Una exhibición en la playa sirvió a los bailarines del Centro Coreográfico Galego para concluir el curso de «gyrokinesis» que recibieron esta semana
05 jul 2014 . Actualizado a las 13:45 h.Con la arena de la playa oleirense de Santa Cristina como escenario, el mar como público, y el cielo como telón, los miembros del Centro Coreográfico Galego (CCG) interpretaron ayer la danza más relajante de su vida. Una silla fue el único atrezo con el que contaron los bailarines, que sentados en círculo pasaron dos horas contorsionándose con movimientos ondulatorios, circulares y rítmicos, con los que debían sentir cada músculo y cada poro de su piel.
Esta singular coreografía se denomina gyrokinesis, una técnica a medio camino entre el pilates y el yoga, y que tiene como objetivo dar fluidez al cuerpo, además de armonía, vitalidad y bienestar interior. Si a todo ello se le une que mejora la flexibilidad y evita las lesiones que puedan sufrir los bailarines, se convierte en una práctica muy recomendable para los artistas de la danza. Los miembros del CCG pudieron descubrir todos los beneficios durante el curso intensivo que recibieron esta semana a cargo de Eva Pérez Atienza, bailarina profesional y profesora del Conservatorio Superior de Danza de Madrid, quien decidió poner punto y final a la actividad, con una sesión al aire libre en el arenal oleirense, a la que se sumaron varias personas.

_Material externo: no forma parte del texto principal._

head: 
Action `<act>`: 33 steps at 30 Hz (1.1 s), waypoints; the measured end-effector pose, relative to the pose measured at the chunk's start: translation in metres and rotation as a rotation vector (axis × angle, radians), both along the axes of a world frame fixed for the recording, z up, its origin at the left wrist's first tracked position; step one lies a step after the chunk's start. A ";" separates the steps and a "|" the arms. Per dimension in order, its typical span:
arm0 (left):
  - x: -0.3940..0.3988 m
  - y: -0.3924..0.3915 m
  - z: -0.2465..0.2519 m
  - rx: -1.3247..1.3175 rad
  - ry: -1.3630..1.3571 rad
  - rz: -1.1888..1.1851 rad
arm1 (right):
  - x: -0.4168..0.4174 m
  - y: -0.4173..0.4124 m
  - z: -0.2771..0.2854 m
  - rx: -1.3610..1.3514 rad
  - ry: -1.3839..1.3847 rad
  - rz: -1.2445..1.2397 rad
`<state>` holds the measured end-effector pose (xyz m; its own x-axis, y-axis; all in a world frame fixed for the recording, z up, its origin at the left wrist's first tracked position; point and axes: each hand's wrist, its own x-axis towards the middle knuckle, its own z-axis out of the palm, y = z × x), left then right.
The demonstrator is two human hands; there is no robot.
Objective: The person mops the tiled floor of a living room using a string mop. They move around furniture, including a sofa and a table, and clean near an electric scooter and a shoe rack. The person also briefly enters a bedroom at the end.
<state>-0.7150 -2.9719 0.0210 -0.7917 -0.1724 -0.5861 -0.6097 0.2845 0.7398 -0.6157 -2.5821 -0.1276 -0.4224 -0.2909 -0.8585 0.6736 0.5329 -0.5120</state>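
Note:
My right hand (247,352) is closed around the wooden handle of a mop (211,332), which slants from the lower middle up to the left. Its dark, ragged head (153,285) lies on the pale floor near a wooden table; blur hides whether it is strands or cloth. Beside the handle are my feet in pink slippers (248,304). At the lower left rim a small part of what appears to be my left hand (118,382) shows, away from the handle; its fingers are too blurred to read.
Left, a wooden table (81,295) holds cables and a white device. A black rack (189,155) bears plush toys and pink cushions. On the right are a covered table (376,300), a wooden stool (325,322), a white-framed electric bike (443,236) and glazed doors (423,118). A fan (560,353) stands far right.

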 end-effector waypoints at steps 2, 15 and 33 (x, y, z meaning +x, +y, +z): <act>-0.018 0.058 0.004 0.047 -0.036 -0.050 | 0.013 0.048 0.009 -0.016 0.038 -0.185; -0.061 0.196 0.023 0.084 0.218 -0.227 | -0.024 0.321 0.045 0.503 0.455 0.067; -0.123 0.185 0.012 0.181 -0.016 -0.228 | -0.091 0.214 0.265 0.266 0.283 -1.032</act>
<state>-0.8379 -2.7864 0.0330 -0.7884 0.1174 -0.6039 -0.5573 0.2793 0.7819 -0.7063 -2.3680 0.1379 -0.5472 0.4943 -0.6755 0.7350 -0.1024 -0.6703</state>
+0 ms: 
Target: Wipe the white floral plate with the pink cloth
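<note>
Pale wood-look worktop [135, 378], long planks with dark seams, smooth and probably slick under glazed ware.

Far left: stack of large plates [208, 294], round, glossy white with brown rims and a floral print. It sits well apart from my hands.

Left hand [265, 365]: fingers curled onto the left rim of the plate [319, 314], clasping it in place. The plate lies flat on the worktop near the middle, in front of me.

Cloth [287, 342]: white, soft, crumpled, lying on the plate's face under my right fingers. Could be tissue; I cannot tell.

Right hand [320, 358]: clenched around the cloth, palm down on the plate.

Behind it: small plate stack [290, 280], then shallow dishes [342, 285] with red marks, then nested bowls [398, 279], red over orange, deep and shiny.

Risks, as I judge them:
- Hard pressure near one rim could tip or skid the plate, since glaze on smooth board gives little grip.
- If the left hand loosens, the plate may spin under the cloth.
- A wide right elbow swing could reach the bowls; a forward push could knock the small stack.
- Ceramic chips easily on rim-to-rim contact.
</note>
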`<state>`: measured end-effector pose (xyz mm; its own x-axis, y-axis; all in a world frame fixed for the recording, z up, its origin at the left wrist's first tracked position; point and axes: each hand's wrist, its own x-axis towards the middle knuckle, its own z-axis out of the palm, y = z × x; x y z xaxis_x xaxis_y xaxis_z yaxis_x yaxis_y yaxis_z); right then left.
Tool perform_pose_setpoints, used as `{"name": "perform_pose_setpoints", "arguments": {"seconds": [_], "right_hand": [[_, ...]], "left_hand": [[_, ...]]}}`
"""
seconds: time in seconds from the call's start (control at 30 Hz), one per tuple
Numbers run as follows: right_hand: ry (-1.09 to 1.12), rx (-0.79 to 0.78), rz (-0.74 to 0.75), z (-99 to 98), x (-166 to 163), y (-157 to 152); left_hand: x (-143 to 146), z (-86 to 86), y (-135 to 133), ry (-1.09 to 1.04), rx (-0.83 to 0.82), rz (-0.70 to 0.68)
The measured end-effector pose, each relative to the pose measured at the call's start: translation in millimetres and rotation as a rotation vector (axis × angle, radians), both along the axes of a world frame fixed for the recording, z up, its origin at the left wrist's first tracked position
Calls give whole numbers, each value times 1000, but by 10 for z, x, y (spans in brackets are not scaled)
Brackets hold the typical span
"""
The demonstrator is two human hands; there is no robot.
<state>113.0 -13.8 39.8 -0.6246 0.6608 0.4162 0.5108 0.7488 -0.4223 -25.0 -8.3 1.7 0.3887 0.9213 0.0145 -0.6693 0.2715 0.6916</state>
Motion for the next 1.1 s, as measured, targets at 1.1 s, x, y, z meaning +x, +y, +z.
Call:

Mercedes Suárez, directora del Centro Coreográfico Galego, se mostró encantada con los buenos resultados que se habían conseguido con esta iniciativa, «porque a los bailarines, con la velocidad y el estrés con el que deben trabajar, se le tensa mucho la musculatura, y no les deja bailar. El realizar estos ejercicios antes de bailar te libera de mucha tensión, es preventivo de lesiones, y además trabajas mucho la respiración. Después de realizar estos ejercicios llegan a la clase de danza y todo el mundo se siente más estirado, más relajado, sin esa tensión o estrés».

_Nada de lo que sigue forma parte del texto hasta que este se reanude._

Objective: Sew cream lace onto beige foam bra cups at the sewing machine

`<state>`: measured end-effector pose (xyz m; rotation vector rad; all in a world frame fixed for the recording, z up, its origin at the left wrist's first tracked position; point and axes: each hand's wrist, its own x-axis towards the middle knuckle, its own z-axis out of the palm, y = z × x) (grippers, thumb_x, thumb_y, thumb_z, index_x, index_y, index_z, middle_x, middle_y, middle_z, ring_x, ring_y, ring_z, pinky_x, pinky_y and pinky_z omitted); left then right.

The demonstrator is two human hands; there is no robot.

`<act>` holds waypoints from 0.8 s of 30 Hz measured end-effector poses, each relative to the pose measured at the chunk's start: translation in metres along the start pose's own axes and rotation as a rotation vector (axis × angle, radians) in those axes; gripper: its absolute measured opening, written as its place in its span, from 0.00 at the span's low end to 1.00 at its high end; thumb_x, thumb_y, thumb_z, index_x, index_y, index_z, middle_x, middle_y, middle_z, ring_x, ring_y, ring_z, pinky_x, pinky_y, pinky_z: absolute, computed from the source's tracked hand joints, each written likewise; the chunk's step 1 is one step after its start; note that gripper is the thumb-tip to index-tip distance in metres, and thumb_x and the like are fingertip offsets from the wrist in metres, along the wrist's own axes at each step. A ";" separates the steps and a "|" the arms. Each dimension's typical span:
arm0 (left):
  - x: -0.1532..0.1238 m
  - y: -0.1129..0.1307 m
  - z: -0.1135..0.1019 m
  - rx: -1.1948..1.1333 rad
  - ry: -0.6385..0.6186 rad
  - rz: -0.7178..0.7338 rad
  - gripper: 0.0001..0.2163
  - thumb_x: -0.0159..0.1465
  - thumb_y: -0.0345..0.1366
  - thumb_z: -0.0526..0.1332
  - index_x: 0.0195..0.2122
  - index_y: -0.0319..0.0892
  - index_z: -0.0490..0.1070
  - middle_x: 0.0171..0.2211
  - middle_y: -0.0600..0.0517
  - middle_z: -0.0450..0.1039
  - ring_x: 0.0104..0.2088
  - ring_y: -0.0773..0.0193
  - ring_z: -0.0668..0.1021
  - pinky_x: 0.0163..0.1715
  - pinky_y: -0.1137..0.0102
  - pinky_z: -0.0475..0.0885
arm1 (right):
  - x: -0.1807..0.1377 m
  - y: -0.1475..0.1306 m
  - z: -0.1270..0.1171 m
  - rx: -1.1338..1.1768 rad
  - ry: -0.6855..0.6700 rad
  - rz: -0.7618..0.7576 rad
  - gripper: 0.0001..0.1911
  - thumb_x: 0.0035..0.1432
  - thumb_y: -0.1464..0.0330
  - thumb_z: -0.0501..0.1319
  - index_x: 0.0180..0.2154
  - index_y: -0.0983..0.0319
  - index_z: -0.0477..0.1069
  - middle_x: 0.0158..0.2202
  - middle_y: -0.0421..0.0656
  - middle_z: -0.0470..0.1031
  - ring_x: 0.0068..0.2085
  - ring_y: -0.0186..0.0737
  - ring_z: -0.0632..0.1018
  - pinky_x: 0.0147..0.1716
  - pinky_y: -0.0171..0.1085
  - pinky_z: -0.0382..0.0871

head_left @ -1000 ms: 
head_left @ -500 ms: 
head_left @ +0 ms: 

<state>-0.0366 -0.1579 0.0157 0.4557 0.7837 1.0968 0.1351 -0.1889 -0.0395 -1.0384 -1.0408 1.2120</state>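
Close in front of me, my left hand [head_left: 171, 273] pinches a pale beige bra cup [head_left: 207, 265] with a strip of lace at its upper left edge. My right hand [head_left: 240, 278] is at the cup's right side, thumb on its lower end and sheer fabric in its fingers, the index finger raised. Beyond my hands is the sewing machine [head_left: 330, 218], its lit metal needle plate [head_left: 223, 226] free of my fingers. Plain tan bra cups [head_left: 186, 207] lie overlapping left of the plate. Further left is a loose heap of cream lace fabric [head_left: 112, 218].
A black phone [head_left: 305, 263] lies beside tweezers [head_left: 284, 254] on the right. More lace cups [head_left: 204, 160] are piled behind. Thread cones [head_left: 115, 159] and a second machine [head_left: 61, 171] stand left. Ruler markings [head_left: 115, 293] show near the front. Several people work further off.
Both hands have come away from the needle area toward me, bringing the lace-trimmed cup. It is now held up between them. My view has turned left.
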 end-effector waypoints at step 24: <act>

Reventados, pero contentos
Aunque habitualmente, antes de empezar los ensayos, todos los miembros del CCG hacen siempre un pequeño calentamiento, no habían trabajado nunca con técnicas como el gyrokinesis. «Yo realmente no la conocía, y la verdad es que todo el mundo se quedó encantado con los resultados. De hecho, aquí [en la exhibición de Santa Cristina] hay gente que no son bailarines. Hubiésemos querido hacer una convocatoria más grande, pero en Galicia como llueve tanto no sabes muy bien qué hacer, y hasta ayer no nos decidimos a venir. Es una pena, porque yo creo que podría haber venido más gente», lamentó.
El motivo de que se hubiese escogido una playa para cerrar el curso fue para ampliar aún más los beneficios de la gyrokinesis, «porque te relajas más al aire libre, y además la arena es amoldable, y no es rígida como el suelo». Durante dos horas, los bailarines del CCG estuvieron practicando todos estos ejercicios, que aunque eran muy lentos, les hicieron sudar la gota gorda. «Terminan reventados, pero relajados, contentos y felices», concluyó Suárez.